Where the listing shows an image, skip it and output all other material unchanged.

***

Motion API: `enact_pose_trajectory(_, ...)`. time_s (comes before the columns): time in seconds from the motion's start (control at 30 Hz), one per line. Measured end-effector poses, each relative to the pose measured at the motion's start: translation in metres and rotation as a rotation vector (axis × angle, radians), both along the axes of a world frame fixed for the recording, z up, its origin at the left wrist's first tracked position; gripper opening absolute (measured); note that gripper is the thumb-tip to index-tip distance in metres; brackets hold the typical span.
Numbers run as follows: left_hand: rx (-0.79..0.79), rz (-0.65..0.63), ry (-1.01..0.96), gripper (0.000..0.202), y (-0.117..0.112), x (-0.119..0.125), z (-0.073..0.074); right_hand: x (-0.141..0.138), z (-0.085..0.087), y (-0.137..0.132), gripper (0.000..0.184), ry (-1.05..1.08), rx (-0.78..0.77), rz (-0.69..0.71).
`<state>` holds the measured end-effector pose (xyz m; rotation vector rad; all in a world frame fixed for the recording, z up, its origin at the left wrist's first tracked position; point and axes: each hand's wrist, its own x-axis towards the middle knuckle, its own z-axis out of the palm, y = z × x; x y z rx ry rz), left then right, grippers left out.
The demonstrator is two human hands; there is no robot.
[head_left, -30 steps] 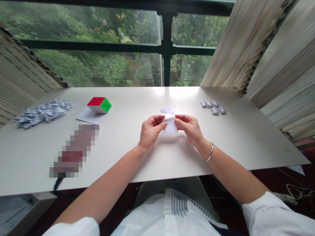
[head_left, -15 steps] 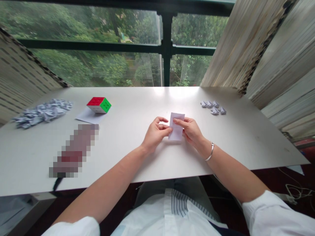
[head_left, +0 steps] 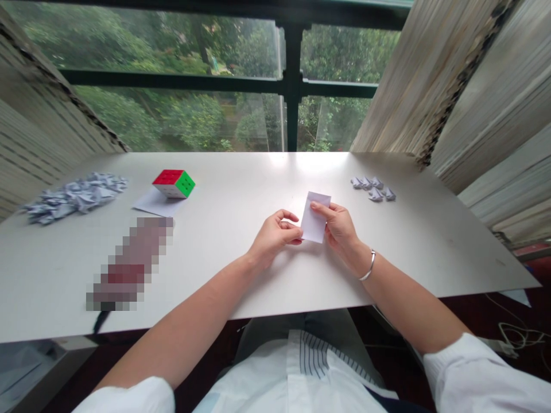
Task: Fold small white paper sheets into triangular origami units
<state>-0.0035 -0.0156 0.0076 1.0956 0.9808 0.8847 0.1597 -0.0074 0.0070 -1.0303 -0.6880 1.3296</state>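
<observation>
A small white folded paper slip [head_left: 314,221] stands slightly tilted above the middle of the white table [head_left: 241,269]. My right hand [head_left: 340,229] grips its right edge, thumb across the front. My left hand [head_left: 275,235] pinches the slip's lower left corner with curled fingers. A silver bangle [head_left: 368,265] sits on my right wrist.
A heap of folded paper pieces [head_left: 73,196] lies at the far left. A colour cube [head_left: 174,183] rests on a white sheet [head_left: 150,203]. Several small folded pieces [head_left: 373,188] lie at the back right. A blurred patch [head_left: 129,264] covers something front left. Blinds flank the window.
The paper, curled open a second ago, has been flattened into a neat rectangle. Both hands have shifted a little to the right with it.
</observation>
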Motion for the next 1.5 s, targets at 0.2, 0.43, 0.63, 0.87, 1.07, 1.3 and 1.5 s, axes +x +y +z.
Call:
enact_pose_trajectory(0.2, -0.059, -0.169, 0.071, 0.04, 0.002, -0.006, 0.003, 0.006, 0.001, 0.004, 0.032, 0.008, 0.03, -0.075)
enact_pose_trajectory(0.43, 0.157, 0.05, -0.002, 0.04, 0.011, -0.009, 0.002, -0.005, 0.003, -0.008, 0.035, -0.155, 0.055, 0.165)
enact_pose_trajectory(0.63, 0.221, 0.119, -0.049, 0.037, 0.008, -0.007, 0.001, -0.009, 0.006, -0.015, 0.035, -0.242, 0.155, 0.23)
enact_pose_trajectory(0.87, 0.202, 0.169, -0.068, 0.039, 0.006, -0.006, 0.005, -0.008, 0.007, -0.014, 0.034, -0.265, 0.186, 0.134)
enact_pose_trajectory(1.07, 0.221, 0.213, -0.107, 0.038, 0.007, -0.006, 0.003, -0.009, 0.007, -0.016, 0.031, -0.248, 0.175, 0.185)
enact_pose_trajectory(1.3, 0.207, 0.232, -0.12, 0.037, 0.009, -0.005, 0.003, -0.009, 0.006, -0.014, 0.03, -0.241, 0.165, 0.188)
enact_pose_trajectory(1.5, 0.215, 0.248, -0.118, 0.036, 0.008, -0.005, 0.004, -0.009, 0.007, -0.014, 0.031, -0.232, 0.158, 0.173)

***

▸ Task answer:
Motion API: `enact_pose_trajectory(_, ...)`. time_s (comes before the columns): time in seconds from the motion's start (control at 30 Hz), one per line. Measured end-effector poses, each relative to the pose measured at the motion's start: translation in metres and rotation as a rotation vector (axis × angle, radians), both along the axes of a world frame fixed for the recording, z up, its origin at the left wrist's first tracked position; gripper opening absolute (measured); note that gripper is the thumb-tip to index-tip distance in metres; brackets hold the typical span.
Numbers run as follows: left_hand: rx (-0.79..0.79), rz (-0.65..0.63), ry (-1.01..0.96), gripper (0.000..0.202), y (-0.117..0.112), x (-0.119..0.125), z (-0.073..0.074); right_hand: x (-0.141..0.138), z (-0.085..0.087), y (-0.137..0.132), gripper (0.000..0.184), ry (-1.05..1.08), rx (-0.78..0.77), rz (-0.69..0.71).
`<state>` holds the measured end-effector pose (xyz m; rotation vector rad; all in a world frame fixed for the recording, z up, its origin at the left wrist's first tracked position; point and axes: each hand's wrist, its own x-axis towards the middle knuckle, its own z-axis out of the palm, y = z × x; x y z rx ry rz), left then right, grippers left out.
The demonstrator is two human hands; there is no robot.
[head_left, -30 steps] 
[head_left, -15 steps] 
[head_left, +0 steps] 
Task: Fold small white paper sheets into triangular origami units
<state>-0.0035 -0.0156 0.0076 1.0956 0.9808 0.8847 0.1597 -0.0074 0.0070 -1.0303 -0.6880 1.3296</state>
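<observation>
A small white folded paper slip [head_left: 314,221] stands slightly tilted above the middle of the white table [head_left: 241,269]. My right hand [head_left: 340,229] grips its right edge, thumb across the front. My left hand [head_left: 275,235] pinches the slip's lower left corner with curled fingers. A silver bangle [head_left: 368,265] sits on my right wrist.
A heap of folded paper pieces [head_left: 73,196] lies at the far left. A colour cube [head_left: 174,183] rests on a white sheet [head_left: 150,203]. Several small folded pieces [head_left: 373,188] lie at the back right. A blurred patch [head_left: 129,264] covers something front left. Blinds flank the window.
The paper, curled open a second ago, has been flattened into a neat rectangle. Both hands have shifted a little to the right with it.
</observation>
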Motion for the next 1.5 s, targets at 0.2, 0.43, 0.63, 0.87, 1.07, 1.3 and 1.5 s, axes +x +y +z.
Call:
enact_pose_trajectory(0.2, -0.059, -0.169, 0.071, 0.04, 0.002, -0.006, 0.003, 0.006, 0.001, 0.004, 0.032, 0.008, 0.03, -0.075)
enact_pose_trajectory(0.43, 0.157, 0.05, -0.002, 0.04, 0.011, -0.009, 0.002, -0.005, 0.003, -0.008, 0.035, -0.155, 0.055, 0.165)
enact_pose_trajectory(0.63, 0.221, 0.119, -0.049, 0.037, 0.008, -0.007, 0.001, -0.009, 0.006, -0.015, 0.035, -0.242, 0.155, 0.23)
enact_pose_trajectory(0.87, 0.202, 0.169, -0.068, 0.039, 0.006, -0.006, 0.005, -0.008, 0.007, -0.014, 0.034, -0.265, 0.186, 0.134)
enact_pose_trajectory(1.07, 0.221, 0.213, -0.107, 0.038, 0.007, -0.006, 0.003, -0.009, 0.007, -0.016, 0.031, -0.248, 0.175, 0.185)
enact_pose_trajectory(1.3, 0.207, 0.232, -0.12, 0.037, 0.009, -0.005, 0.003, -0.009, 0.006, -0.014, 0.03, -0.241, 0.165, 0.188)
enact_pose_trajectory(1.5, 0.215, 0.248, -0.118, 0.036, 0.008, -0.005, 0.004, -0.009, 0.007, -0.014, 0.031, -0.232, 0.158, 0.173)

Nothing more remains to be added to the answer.